> _Problem to work on_: Write the data out again, character for character, with no images.

----------------

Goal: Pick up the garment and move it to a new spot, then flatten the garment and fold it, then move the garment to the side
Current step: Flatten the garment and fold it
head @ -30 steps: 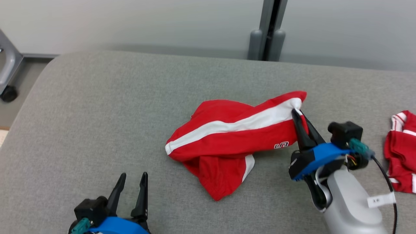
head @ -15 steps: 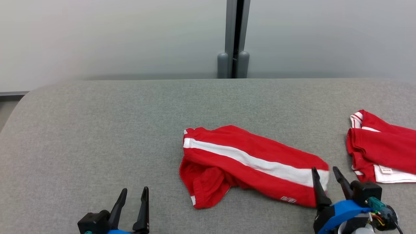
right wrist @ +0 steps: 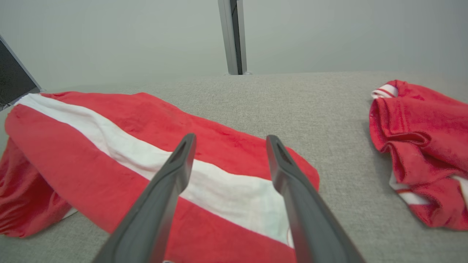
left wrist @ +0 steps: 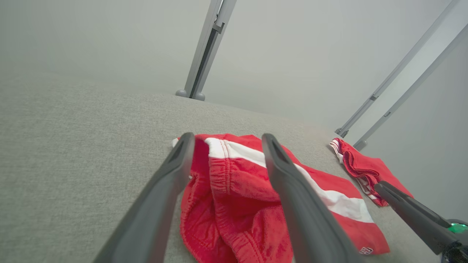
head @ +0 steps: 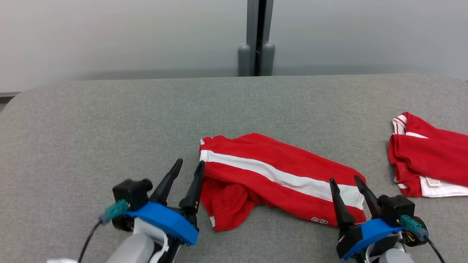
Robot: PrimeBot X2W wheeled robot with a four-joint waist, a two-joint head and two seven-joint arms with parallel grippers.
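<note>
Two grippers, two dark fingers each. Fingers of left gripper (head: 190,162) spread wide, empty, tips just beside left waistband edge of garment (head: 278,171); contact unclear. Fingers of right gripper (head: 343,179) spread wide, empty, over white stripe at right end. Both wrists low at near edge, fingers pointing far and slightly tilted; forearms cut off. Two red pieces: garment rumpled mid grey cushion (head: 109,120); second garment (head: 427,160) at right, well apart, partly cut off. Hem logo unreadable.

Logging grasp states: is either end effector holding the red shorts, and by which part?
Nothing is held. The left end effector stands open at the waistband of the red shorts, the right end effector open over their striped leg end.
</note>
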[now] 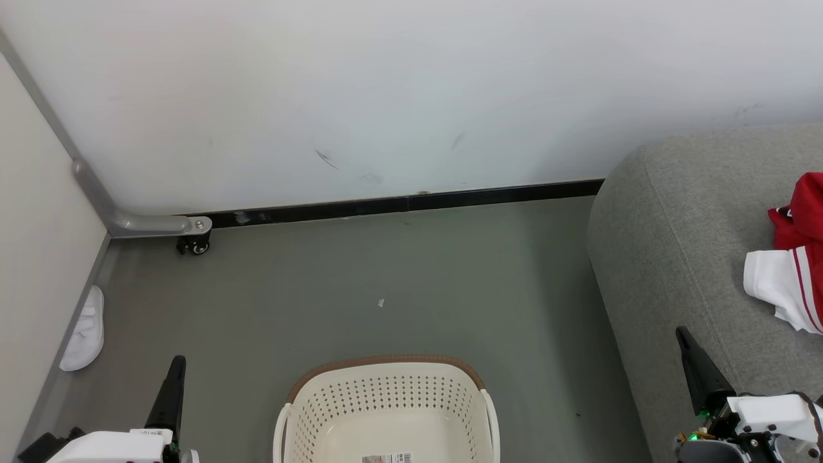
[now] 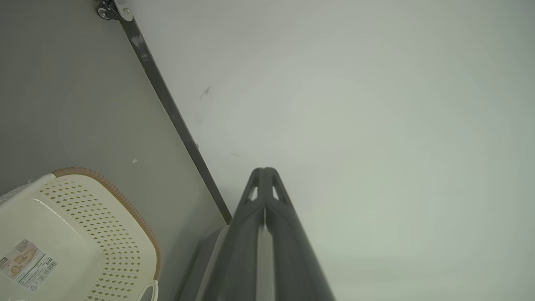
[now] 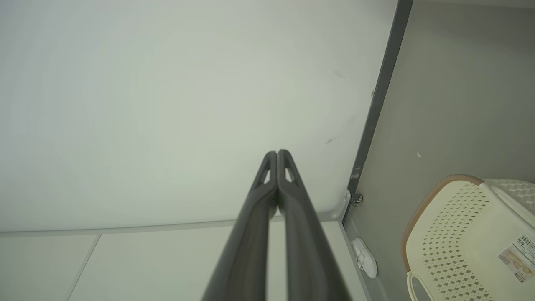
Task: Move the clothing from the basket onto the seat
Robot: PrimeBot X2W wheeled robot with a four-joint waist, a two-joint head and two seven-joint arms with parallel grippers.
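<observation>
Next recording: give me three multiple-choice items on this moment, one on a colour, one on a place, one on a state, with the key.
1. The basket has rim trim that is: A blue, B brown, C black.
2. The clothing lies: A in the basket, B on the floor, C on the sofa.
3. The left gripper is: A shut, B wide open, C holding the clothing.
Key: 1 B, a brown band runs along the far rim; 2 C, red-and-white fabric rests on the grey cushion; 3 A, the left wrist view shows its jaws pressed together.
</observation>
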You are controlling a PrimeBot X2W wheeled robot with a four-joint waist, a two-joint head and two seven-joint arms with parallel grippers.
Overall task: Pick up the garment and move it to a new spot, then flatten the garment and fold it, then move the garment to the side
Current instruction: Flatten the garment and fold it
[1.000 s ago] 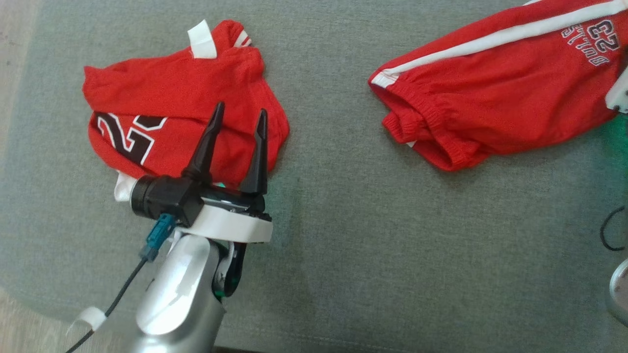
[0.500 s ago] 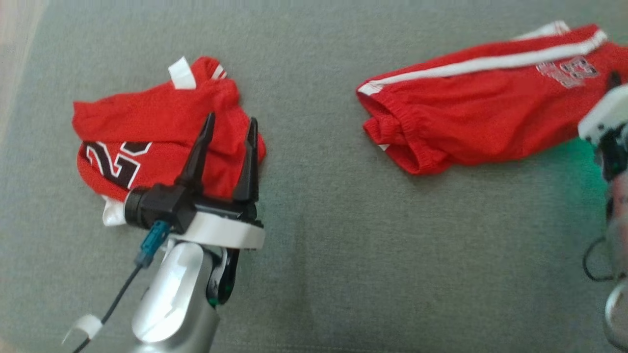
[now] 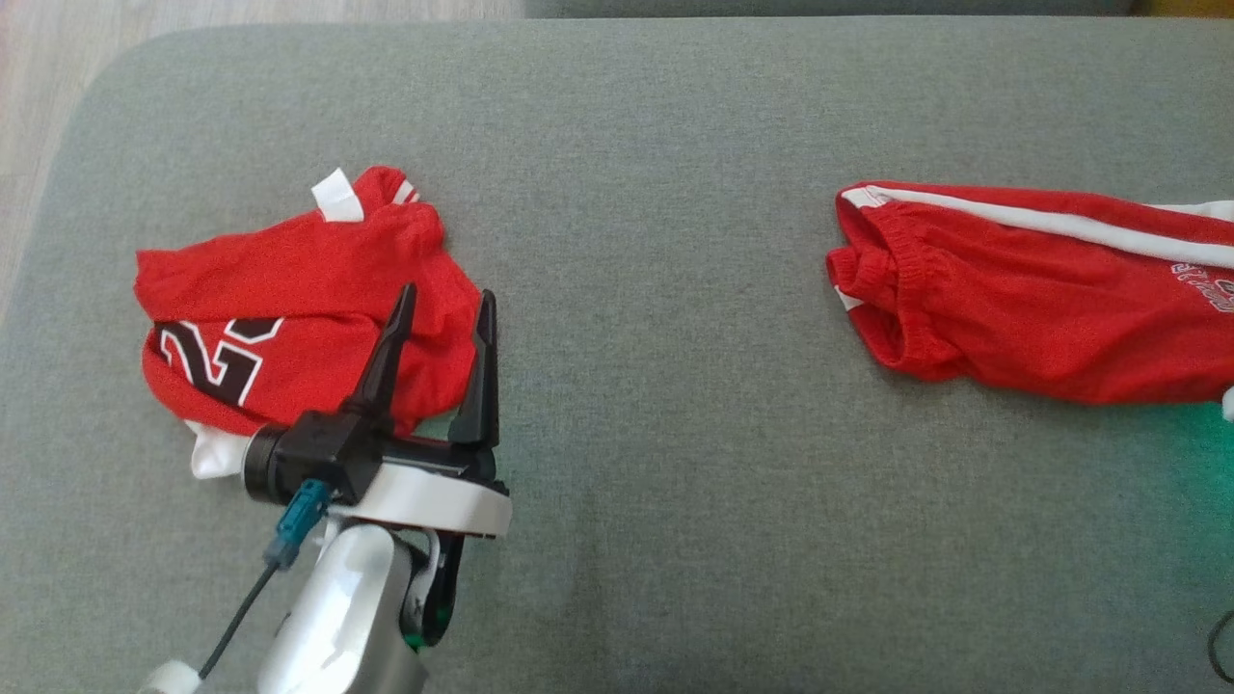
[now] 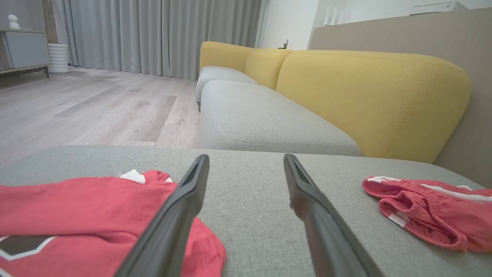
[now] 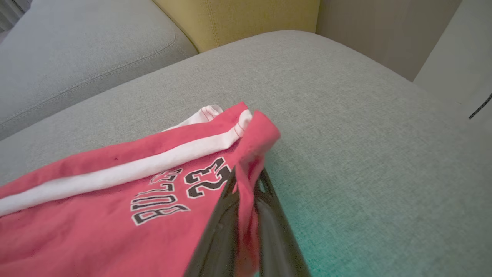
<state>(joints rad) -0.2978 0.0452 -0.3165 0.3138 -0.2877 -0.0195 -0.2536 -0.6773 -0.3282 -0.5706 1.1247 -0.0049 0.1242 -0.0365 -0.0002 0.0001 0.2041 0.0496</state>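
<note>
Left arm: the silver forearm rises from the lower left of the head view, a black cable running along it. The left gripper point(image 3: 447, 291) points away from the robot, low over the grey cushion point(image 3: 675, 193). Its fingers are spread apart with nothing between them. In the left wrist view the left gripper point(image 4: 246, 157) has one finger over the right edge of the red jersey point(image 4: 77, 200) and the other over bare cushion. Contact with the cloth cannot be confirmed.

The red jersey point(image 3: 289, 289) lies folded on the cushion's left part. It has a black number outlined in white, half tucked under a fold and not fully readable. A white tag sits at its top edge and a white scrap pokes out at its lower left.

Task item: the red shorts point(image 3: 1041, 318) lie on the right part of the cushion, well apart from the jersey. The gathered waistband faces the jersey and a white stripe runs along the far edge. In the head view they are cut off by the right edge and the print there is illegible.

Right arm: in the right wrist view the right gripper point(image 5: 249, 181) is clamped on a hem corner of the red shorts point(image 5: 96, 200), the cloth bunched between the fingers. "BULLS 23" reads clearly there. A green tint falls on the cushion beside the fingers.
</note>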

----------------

> _Response to this exercise_:
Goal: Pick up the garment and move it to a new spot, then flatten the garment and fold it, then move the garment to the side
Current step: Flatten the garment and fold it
head @ -30 steps: 
head @ -15 steps: 
right wrist @ +0 steps: 
left wrist @ +0 steps: 
head @ +0 steps: 
Robot: PrimeBot X2W wheeled robot with a four-joint waist, a two-joint head and two seven-joint arms with parallel grippers.
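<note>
Two grippers, two dark fingers each. Fingers of left gripper (head: 190,162) spread wide, empty, tips just beside left waistband edge of garment (head: 278,171); contact unclear. Fingers of right gripper (head: 343,179) spread wide, empty, over white stripe at right end. Both wrists low at near edge, fingers pointing far and slightly tilted; forearms cut off. Two red pieces: garment rumpled mid grey cushion (head: 109,120); second garment (head: 427,160) at right, well apart, partly cut off. Hem logo unreadable.

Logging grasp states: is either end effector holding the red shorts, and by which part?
Nothing is held. The left end effector stands open at the waistband of the red shorts, the right end effector open over their striped leg end.
</note>
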[now] 
[now] 
[now] 
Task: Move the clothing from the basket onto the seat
Robot: PrimeBot X2W wheeled robot with a four-joint waist, a two-joint head and two seven-joint arms with parallel grippers.
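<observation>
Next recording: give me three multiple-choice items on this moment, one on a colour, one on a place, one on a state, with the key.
1. The basket has rim trim that is: A blue, B brown, C black.
2. The clothing lies: A in the basket, B on the floor, C on the sofa.
3. The left gripper is: A shut, B wide open, C holding the clothing.
Key: 1 B, a brown band runs along the far rim; 2 C, red-and-white fabric rests on the grey cushion; 3 A, the left wrist view shows its jaws pressed together.
</observation>
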You are controlling a PrimeBot X2W wheeled robot with a four-joint waist, a two-joint head and two seven-joint arms with parallel grippers.
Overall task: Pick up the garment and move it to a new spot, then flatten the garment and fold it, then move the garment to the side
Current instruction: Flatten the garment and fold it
[1.000 s ago] 
[0.500 s ago] 
[now] 
[now] 
[now] 
<state>(joints rad) -0.2978 0.0452 -0.3165 0.3138 -0.2877 -0.0195 -0.2536 -0.6773 -0.3282 -0.5706 1.1247 -0.0049 0.1242 -0.0365 -0.0002 0.0001 0.2041 0.0496</state>
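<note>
Left arm: the silver forearm rises from the lower left of the head view, a black cable running along it. The left gripper point(image 3: 447, 291) points away from the robot, low over the grey cushion point(image 3: 675, 193). Its fingers are spread apart with nothing between them. In the left wrist view the left gripper point(image 4: 246, 157) has one finger over the right edge of the red jersey point(image 4: 77, 200) and the other over bare cushion. Contact with the cloth cannot be confirmed.

The red jersey point(image 3: 289, 289) lies folded on the cushion's left part. It has a black number outlined in white, half tucked under a fold and not fully readable. A white tag sits at its top edge and a white scrap pokes out at its lower left.

Task item: the red shorts point(image 3: 1041, 318) lie on the right part of the cushion, well apart from the jersey. The gathered waistband faces the jersey and a white stripe runs along the far edge. In the head view they are cut off by the right edge and the print there is illegible.

Right arm: in the right wrist view the right gripper point(image 5: 249, 181) is clamped on a hem corner of the red shorts point(image 5: 96, 200), the cloth bunched between the fingers. "BULLS 23" reads clearly there. A green tint falls on the cushion beside the fingers.
</note>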

The answer, as written, is complete.